*** Opening SUPPLIED DATA ***

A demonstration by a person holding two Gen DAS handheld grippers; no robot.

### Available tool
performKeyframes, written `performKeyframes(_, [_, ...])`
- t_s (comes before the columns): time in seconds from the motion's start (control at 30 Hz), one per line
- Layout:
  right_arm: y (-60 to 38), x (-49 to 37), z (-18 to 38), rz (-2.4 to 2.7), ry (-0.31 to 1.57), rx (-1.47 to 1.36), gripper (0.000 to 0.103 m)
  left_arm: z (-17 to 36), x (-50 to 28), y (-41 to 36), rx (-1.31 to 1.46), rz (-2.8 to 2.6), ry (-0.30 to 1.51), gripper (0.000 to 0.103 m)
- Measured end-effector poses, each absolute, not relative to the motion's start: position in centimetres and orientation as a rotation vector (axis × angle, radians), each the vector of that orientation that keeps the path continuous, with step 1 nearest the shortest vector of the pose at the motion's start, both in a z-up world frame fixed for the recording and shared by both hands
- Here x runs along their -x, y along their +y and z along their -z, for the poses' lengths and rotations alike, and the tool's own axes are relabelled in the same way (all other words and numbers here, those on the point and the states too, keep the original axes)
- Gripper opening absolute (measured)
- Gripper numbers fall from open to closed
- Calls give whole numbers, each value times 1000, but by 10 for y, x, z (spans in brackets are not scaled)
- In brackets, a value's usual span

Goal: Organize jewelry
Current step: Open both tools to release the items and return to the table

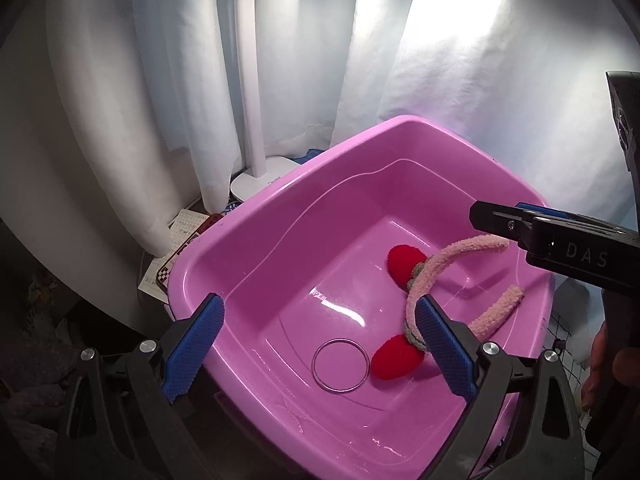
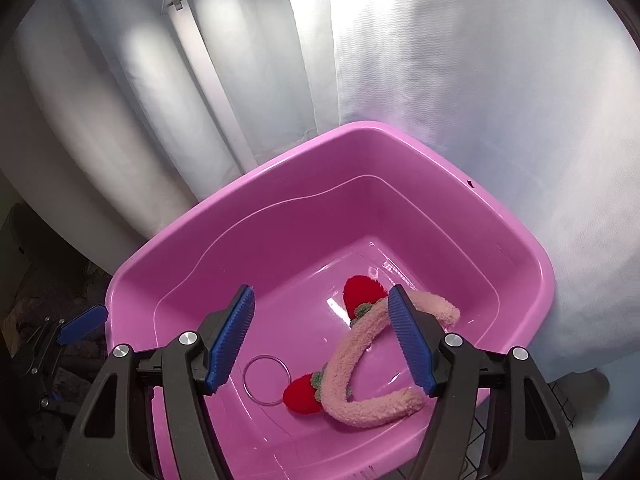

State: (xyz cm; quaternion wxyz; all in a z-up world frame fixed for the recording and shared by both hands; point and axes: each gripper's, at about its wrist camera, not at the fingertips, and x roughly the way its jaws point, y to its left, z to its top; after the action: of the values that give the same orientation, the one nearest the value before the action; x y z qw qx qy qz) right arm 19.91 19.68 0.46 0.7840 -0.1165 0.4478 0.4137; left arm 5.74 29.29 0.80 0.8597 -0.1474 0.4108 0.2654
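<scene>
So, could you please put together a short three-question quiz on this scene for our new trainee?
1. True or false: the thin clear ring lies outside the pink tub.
2. Multiple choice: the fuzzy pink headband carries A) blue bows, B) red strawberry-like decorations, C) nothing.
3. Short answer: how do the jaws of the left gripper and the right gripper stand, and does either hold anything?

Key
1. False: it lies on the tub's floor, beside one red decoration.
2. B.
3. Both stand open; neither holds anything.
</scene>
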Motion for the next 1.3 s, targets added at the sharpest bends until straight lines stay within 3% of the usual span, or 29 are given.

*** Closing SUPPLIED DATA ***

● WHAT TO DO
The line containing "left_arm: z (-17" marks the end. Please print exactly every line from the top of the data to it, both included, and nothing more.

● RESPONSE
A demonstration by a person holding two Gen DAS handheld grippers; no robot.

### Available tool
performKeyframes, written `performKeyframes(_, [_, ...])`
- t_s (comes before the columns): time in seconds from the motion's start (control at 30 Hz), one per line
- Layout:
  right_arm: y (-60 to 38), x (-49 to 37), z (-18 to 38), rz (-2.4 to 2.7), ry (-0.31 to 1.57), rx (-1.47 to 1.36), gripper (0.000 to 0.103 m)
  left_arm: z (-17 to 36), x (-50 to 28), y (-41 to 36), rx (-1.31 to 1.46), rz (-2.8 to 2.6), ry (-0.30 to 1.51), gripper (0.000 to 0.103 m)

There's nothing left to add to the answer.